RECORDS FOR PROCESSING:
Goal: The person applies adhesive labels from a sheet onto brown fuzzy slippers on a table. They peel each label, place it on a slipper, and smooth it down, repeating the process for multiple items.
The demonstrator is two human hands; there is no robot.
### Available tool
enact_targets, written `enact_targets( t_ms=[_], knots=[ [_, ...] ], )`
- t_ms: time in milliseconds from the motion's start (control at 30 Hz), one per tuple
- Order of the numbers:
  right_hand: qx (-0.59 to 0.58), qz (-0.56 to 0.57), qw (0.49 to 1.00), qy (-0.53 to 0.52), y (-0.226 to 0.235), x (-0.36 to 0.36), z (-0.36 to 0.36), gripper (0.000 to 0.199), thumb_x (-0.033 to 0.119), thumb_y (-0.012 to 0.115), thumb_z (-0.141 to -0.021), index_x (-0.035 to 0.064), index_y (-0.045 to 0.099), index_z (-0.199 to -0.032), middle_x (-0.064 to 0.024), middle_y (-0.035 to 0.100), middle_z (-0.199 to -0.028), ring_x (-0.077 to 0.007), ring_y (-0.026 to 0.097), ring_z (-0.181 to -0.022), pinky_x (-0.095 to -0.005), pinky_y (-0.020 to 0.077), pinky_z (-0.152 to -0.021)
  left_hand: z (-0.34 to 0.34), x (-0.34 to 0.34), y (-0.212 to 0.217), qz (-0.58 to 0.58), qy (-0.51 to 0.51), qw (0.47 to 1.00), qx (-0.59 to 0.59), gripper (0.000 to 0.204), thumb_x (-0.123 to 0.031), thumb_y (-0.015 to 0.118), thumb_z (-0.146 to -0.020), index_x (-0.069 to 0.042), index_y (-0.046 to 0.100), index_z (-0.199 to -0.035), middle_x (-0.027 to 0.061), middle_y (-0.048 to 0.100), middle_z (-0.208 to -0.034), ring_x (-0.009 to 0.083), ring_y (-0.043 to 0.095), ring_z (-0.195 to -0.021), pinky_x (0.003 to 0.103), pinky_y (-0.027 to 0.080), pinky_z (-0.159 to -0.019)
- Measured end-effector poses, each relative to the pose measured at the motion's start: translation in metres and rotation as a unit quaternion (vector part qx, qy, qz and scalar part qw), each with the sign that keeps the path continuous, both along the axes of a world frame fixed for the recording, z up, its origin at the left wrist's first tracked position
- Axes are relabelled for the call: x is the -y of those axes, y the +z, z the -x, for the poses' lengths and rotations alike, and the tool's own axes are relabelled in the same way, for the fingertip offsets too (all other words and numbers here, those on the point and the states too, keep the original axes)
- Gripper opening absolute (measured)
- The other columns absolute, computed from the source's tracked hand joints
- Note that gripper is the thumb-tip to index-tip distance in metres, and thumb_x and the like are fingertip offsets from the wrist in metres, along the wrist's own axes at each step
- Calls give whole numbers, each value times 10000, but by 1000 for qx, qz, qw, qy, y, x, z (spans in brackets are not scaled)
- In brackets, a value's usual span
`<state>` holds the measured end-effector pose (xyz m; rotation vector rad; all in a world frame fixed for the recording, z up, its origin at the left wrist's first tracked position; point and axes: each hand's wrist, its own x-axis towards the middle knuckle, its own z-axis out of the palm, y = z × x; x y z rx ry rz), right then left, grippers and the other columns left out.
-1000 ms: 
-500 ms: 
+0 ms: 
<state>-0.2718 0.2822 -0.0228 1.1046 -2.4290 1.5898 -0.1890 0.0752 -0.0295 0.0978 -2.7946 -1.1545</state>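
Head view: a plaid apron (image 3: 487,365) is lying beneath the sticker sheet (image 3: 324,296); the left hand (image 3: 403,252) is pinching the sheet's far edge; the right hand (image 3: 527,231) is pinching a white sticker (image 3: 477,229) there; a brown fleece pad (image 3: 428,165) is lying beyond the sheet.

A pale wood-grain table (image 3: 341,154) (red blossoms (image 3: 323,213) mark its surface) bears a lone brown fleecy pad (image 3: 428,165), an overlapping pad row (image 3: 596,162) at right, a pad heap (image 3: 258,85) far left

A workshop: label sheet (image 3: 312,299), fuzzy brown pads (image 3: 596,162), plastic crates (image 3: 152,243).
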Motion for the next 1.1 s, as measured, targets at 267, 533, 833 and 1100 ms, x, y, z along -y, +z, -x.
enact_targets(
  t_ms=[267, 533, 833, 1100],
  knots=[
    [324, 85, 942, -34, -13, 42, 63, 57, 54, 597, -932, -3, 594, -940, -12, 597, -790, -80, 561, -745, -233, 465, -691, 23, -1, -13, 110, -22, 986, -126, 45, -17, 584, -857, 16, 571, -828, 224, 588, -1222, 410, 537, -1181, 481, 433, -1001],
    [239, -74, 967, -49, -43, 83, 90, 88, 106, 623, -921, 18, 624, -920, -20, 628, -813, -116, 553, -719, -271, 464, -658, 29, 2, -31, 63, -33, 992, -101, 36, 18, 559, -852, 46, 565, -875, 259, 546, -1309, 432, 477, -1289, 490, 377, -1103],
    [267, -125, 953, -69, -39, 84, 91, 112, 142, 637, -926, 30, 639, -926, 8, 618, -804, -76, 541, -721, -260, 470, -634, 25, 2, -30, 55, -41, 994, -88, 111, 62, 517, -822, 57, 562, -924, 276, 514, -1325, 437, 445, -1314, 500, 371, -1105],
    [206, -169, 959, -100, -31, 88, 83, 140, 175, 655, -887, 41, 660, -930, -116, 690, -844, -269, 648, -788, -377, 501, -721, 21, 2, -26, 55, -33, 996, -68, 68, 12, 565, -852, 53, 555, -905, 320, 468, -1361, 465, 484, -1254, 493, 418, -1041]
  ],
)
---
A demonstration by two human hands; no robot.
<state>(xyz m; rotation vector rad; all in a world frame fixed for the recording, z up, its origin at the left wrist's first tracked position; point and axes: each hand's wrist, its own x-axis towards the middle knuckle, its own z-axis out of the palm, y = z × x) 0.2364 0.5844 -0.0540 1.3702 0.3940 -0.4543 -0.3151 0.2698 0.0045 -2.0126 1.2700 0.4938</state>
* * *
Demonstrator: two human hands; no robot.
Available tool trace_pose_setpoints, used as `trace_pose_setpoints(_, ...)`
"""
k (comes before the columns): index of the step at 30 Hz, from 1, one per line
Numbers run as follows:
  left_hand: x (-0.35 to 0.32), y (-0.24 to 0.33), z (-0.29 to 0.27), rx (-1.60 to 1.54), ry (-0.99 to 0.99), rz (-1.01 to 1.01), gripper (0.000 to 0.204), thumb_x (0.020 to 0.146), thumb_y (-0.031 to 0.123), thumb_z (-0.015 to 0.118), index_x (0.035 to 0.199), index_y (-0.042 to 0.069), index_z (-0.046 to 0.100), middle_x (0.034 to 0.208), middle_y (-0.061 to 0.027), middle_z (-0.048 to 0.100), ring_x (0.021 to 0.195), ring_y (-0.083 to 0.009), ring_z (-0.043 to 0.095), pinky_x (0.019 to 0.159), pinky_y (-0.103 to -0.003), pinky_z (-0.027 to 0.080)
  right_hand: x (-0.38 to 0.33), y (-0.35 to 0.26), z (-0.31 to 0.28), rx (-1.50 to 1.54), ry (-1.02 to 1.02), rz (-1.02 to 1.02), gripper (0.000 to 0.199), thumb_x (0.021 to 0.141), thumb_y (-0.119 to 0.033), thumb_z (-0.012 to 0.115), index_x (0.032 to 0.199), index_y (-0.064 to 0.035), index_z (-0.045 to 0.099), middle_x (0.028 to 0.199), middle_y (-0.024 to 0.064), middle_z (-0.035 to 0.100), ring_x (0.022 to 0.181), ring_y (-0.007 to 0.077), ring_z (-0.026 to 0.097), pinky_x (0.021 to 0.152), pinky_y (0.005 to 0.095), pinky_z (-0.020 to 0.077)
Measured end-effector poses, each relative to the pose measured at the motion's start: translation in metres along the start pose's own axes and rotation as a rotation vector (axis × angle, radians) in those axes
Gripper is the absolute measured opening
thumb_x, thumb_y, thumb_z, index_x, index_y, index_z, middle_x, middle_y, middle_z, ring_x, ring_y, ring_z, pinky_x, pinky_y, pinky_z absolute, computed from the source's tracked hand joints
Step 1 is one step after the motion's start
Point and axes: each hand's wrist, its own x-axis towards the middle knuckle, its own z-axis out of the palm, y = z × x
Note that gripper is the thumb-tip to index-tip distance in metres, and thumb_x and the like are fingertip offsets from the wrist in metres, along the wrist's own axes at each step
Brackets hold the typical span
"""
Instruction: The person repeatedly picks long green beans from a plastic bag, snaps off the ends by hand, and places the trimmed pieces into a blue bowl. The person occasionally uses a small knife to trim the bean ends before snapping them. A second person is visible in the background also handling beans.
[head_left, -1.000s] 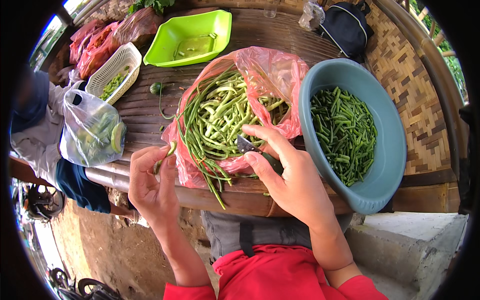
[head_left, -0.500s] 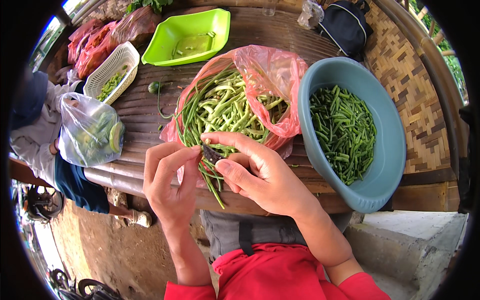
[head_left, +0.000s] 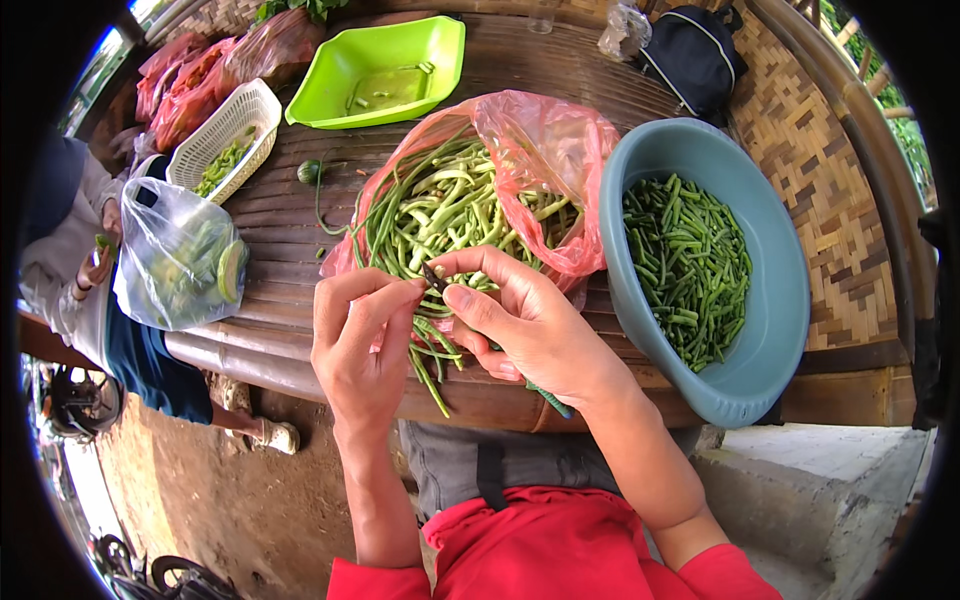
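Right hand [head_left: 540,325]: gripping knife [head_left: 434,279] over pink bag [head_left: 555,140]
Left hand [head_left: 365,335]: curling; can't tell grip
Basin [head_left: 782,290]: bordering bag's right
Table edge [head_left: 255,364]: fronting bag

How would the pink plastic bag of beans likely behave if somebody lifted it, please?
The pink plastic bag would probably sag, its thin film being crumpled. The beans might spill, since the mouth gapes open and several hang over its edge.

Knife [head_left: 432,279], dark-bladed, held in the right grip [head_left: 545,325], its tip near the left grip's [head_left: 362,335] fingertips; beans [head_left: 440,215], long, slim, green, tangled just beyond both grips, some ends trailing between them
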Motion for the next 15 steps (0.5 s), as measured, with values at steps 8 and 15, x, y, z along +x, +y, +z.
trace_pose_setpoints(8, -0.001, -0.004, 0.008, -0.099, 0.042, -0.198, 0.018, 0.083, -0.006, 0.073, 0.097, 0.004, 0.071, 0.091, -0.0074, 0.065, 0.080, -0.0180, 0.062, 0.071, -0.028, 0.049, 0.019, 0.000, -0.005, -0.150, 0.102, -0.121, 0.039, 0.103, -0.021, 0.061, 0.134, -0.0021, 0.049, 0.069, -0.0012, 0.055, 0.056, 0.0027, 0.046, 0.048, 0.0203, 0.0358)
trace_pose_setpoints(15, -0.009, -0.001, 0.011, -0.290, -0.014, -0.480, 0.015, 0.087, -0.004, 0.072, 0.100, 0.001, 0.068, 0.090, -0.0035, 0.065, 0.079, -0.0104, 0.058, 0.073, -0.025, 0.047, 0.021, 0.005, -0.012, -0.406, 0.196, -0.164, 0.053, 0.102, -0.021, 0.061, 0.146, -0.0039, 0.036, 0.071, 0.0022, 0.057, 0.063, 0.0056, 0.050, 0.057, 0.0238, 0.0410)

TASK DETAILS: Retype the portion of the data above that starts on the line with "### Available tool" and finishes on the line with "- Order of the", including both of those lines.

SOLUTION BELOW:
### Available tool
enact_targets, written `enact_targets( t_ms=[_], knots=[ [_, ...] ], )`
- t_ms: time in milliseconds from the motion's start (control at 30 Hz), one per tuple
- Order of the numbers:

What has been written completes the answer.